Tell me how many lines in the data include "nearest", and keep the reply to that number.

Excerpts from a dataset
#####
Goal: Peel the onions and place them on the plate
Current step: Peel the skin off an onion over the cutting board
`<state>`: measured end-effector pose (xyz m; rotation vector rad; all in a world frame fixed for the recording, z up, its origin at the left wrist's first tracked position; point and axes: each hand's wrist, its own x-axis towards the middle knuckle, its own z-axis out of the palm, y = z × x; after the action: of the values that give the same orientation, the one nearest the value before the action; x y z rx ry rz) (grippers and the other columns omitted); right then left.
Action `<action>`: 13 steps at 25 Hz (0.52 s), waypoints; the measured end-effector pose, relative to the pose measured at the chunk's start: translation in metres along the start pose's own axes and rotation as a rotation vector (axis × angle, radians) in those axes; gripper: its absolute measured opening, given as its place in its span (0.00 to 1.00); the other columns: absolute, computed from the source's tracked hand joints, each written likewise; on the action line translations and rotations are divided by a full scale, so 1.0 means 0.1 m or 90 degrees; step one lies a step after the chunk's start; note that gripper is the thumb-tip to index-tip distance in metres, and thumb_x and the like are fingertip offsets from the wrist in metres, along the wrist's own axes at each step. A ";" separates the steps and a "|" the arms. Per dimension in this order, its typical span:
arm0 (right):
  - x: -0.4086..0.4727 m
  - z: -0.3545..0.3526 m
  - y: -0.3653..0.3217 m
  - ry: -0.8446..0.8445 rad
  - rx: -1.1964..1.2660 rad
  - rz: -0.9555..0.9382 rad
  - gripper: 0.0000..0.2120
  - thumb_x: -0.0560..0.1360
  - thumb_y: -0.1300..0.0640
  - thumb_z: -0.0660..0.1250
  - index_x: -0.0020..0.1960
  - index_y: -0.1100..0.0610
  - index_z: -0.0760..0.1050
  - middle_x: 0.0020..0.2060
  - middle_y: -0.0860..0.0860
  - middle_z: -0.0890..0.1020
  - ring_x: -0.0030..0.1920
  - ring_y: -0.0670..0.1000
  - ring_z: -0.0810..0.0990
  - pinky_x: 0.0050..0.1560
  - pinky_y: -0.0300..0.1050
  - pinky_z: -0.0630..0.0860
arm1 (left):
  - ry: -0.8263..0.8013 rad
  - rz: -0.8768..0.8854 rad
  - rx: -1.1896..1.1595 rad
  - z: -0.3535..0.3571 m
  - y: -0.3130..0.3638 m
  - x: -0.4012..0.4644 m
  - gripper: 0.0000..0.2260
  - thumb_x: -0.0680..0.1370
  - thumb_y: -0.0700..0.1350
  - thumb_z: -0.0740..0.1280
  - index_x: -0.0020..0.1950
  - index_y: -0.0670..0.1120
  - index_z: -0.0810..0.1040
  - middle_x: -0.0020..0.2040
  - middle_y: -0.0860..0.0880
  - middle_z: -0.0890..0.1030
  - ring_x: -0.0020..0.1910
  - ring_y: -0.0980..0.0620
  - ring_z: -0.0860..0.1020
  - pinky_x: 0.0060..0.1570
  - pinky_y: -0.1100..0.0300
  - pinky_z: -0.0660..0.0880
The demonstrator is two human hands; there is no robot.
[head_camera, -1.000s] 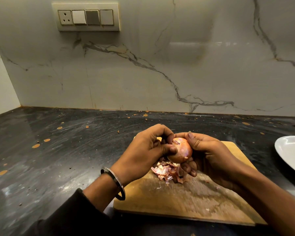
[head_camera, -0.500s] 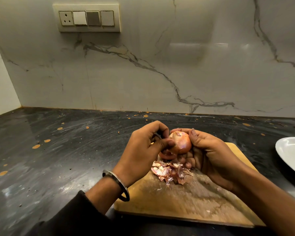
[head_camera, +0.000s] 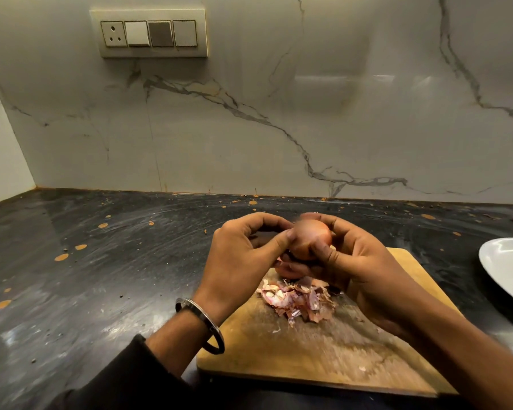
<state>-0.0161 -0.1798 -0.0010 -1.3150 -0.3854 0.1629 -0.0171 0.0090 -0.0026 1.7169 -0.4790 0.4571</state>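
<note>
the right hand (head_camera: 353, 261) cradles the onion (head_camera: 310, 238) above the cutting board (head_camera: 323, 350) so peels (head_camera: 298, 300) drop there, the left hand (head_camera: 243, 255) pinching at its skin, plate (head_camera: 504, 270) waiting nearby right.

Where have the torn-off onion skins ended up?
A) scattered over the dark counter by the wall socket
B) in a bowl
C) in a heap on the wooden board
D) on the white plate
C: the peels lie in a pinkish heap on the wooden cutting board, just below the onion held between the left hand and right hand.
</note>
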 end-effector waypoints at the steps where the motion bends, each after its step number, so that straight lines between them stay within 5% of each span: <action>1: -0.01 0.00 0.01 -0.004 -0.042 -0.011 0.23 0.70 0.59 0.72 0.65 0.53 0.75 0.62 0.61 0.78 0.54 0.64 0.85 0.51 0.55 0.83 | 0.001 -0.005 0.010 0.00 0.01 0.00 0.05 0.75 0.43 0.73 0.50 0.49 0.84 0.45 0.53 0.86 0.44 0.56 0.85 0.40 0.59 0.82; 13: -0.02 0.10 0.17 0.022 -0.241 -0.174 0.25 0.64 0.55 0.75 0.59 0.44 0.74 0.57 0.47 0.81 0.50 0.55 0.86 0.50 0.50 0.84 | 0.072 -0.005 0.080 0.07 0.00 -0.03 0.06 0.74 0.39 0.73 0.47 0.49 0.84 0.43 0.54 0.85 0.41 0.59 0.84 0.42 0.62 0.82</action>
<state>-0.0198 -0.1673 -0.0158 -1.6172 -0.5820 -0.1707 -0.0197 0.0024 -0.0057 1.8019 -0.3685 0.5863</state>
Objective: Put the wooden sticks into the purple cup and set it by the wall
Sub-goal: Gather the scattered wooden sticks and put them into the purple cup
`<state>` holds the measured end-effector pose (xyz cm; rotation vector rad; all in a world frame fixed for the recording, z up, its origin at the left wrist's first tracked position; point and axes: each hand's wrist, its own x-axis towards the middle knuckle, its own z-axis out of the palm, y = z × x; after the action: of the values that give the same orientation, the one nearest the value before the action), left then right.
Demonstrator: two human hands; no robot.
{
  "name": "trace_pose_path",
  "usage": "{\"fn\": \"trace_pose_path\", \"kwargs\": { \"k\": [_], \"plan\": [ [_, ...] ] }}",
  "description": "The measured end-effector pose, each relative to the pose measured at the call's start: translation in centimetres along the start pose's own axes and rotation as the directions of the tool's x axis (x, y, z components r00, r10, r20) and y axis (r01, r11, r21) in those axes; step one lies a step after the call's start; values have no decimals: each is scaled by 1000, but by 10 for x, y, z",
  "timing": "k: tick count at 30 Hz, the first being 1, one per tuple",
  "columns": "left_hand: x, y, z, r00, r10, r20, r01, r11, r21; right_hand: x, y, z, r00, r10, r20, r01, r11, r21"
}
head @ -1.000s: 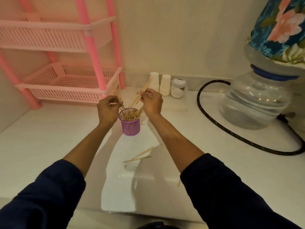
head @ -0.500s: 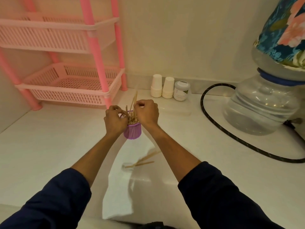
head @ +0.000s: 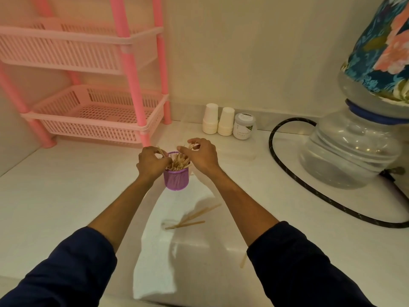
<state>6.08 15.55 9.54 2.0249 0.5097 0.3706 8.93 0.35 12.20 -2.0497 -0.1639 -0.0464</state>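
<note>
While both hands work at a purple cup (head: pixel 176 179), a pale counter (head: pixel 66 191) in a cream-walled corner is seen from above.

The cup is stood mid-counter, well apart from the wall (head: pixel 243 52), and is filled with wooden sticks (head: pixel 178 163). The left hand (head: pixel 150 163) is curled at its rim, fingers pinched on a stick; the right hand (head: pixel 200 155) is held over it, fingertips closed on another. Loose sticks (head: pixel 190 219) are left on the counter nearer the viewer, and one more (head: pixel 243 261) is seen by the right sleeve. A pink basket rack (head: pixel 93 111) is set at the left. Two stacks of paper cups (head: pixel 218 124) and a small jar (head: pixel 243 129) are lined along the wall, a black hose (head: pixel 287 171) is looped across, and a water bottle (head: pixel 349 151) under a floral cover (head: pixel 380 54) is placed at the right.
</note>
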Motion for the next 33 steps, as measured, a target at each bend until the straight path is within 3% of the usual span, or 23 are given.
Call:
{"fn": "trace_pose_path", "kwargs": {
  "k": [2,4,9,12,15,17,20,22,29,33],
  "plan": [
    [0,7,2,1000,20,8,-20,999,-46,0,-4,-2,1000,-5,-4,5,998,70],
    [3,13,4,998,46,53,-43,997,-60,1,-3,-1,999,-37,10,36,999,34],
    [9,19,15,957,116,265,-127,992,25,-2,8,4,959,-66,274,139,957,-254],
    [8,19,19,957,93,275,-103,994,21,-4,12,3,974,-137,180,176,959,-220],
    [8,22,20,978,185,96,-174,979,-108,-7,14,-1,963,-268,14,267,949,-170],
    [9,25,21,964,262,46,-253,956,-146,-6,15,-6,948,-311,61,317,921,-227],
    [18,26,24,932,330,148,-328,944,-39,-6,16,-9,941,-236,241,307,897,-319],
    [27,27,25,929,316,191,-324,946,13,-9,16,-10,949,-242,201,297,900,-320],
    [42,35,24,943,296,153,-321,930,181,-17,20,-26,968,-252,-24,241,946,-217],
    [51,40,28,863,278,422,-405,879,250,-25,26,-44,975,-218,-34,209,962,-175]
  ]
}}
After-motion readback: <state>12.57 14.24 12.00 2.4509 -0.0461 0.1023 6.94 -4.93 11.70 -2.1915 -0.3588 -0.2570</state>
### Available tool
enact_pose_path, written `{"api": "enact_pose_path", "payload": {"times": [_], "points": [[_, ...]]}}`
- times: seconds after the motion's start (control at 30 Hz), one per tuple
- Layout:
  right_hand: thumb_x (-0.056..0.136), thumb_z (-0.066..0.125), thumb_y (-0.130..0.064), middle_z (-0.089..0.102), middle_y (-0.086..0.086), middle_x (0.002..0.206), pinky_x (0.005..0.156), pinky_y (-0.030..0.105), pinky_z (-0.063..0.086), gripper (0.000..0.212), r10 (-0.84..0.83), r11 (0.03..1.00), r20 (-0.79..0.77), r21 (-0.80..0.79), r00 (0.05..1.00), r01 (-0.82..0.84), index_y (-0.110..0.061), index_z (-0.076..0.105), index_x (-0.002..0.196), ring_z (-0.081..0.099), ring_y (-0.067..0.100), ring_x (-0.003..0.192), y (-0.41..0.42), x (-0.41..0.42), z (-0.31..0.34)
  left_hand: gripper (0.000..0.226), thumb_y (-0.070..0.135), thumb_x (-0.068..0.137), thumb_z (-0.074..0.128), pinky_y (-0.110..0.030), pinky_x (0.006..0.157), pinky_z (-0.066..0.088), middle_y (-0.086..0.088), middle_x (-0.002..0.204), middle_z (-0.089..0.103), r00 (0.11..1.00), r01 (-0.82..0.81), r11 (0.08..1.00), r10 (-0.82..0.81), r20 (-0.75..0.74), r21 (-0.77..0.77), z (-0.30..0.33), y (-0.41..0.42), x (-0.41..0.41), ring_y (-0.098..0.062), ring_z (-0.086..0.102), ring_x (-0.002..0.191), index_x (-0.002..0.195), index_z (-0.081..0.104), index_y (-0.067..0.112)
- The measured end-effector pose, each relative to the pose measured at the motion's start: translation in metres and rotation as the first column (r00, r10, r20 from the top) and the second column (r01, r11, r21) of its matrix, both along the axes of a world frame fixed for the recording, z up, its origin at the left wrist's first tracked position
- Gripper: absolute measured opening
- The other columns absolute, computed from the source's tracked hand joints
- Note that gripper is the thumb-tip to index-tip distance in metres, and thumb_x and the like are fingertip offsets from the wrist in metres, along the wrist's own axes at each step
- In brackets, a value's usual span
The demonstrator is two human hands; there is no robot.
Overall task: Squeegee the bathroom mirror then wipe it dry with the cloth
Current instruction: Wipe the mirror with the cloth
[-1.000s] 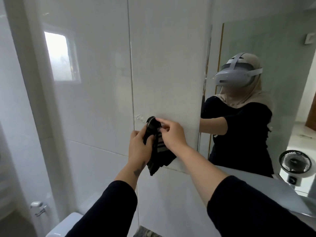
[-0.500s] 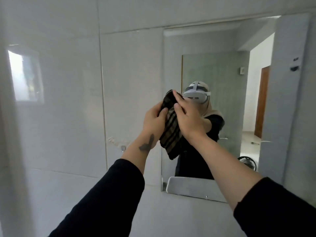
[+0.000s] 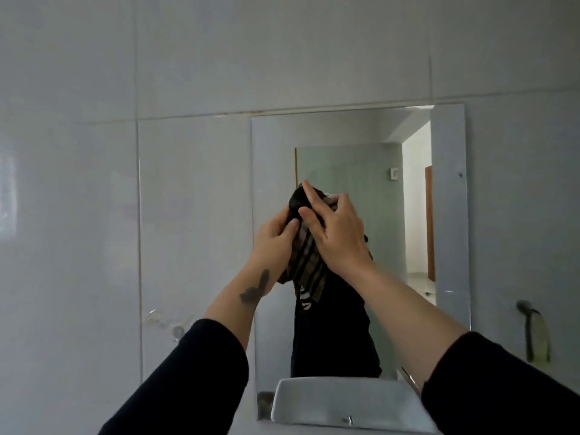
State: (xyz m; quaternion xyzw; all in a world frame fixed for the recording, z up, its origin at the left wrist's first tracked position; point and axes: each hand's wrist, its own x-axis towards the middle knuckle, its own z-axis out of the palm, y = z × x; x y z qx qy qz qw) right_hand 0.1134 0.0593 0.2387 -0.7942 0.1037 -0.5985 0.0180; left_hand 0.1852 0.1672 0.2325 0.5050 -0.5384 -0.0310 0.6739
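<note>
Both hands are raised before the mirror (image 3: 351, 133), which hangs on the tiled wall (image 3: 188, 73). The left hand (image 3: 274, 243) and the right hand (image 3: 337, 237) each have a closed grip on the dark striped cloth (image 3: 306, 265), bunched between them at the middle of the mirror; whether it touches the glass cannot be told. A small white shelf (image 3: 339, 400) sits at the mirror's lower edge.

Wall (image 3: 194, 58): large glossy pale-grey tiles with thin grout lines. White shelf (image 3: 345, 400) at lower centre. Dark hook (image 3: 530, 328) mounted at right. Lighting: soft, diffuse.
</note>
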Motion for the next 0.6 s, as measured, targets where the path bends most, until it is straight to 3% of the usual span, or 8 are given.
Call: {"api": "enact_pose_path", "payload": {"times": [0.07, 0.13, 0.2, 0.27, 0.43, 0.6], "points": [[0.088, 0.023, -0.062, 0.036, -0.002, 0.100, 0.083, 0.035, 0.040, 0.060, -0.043, 0.996, 0.010, -0.073, 0.999, 0.043, -0.041, 0.035, 0.142, 0.048, 0.022, 0.097, -0.002, 0.011, 0.017, 0.036, 0.015, 0.100, 0.037, -0.036, 0.093, 0.051, 0.008, 0.116, 0.066, 1.000, -0.022, 0.999, 0.022, 0.003, -0.049, 0.006, -0.001, 0.012, -0.006, 0.063, 0.106, 0.125, 0.055, 0.033], [0.088, 0.027, -0.061, 0.037, 0.001, 0.102, 0.084, 0.038, 0.038, 0.059, -0.093, 0.987, -0.002, -0.132, 0.996, 0.092, -0.040, 0.034, 0.143, 0.046, 0.023, 0.101, -0.004, 0.024, 0.034, 0.039, 0.019, 0.099, 0.039, -0.029, 0.103, 0.041, 0.012, 0.130, 0.055, 0.986, -0.158, 0.984, 0.162, 0.045, -0.077, 0.011, -0.003, 0.030, -0.002, 0.052, 0.118, 0.136, 0.045, 0.028], [0.090, 0.031, -0.061, 0.040, 0.005, 0.111, 0.089, 0.039, 0.035, 0.059, -0.161, 0.972, -0.032, -0.177, 0.986, 0.153, -0.040, 0.028, 0.145, 0.042, 0.023, 0.107, -0.006, 0.041, 0.052, 0.047, 0.025, 0.099, 0.038, -0.026, 0.107, 0.028, 0.005, 0.145, 0.040, 0.875, -0.445, 0.893, 0.448, 0.183, -0.063, 0.013, -0.008, 0.051, -0.008, 0.035, 0.133, 0.146, 0.031, 0.024], [0.091, 0.033, -0.061, 0.039, 0.007, 0.119, 0.091, 0.037, 0.031, 0.061, -0.232, 0.949, -0.035, -0.226, 0.972, 0.219, -0.040, 0.021, 0.147, 0.038, 0.023, 0.111, -0.009, 0.058, 0.072, 0.054, 0.031, 0.099, 0.033, -0.035, 0.114, 0.017, 0.000, 0.157, 0.019, 0.748, -0.607, 0.794, 0.590, 0.305, -0.047, 0.013, -0.015, 0.071, -0.016, 0.015, 0.144, 0.150, 0.017, 0.024], [0.091, 0.032, -0.064, 0.034, 0.011, 0.131, 0.093, 0.041, 0.029, 0.071, -0.375, 0.880, 0.061, -0.289, 0.925, 0.376, -0.033, 0.010, 0.151, 0.035, 0.029, 0.115, -0.009, 0.092, 0.132, 0.066, 0.054, 0.095, 0.022, -0.065, 0.112, 0.004, 0.010, 0.157, -0.022, 0.634, -0.718, 0.689, 0.592, 0.497, 0.096, 0.005, -0.035, 0.099, -0.019, -0.024, 0.143, 0.145, -0.018, 0.039], [0.085, 0.035, -0.069, 0.031, 0.010, 0.135, 0.094, 0.044, 0.029, 0.080, -0.488, 0.804, 0.095, -0.338, 0.868, 0.489, -0.033, 0.007, 0.150, 0.032, 0.030, 0.117, -0.008, 0.116, 0.155, 0.086, 0.069, 0.086, 0.029, -0.071, 0.105, 0.005, 0.014, 0.148, -0.040, 0.532, -0.808, 0.579, 0.640, 0.555, 0.106, -0.003, -0.050, 0.101, -0.024, -0.036, 0.137, 0.136, -0.035, 0.040]]}}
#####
__OUTPUT FOR THIS EXERCISE__
2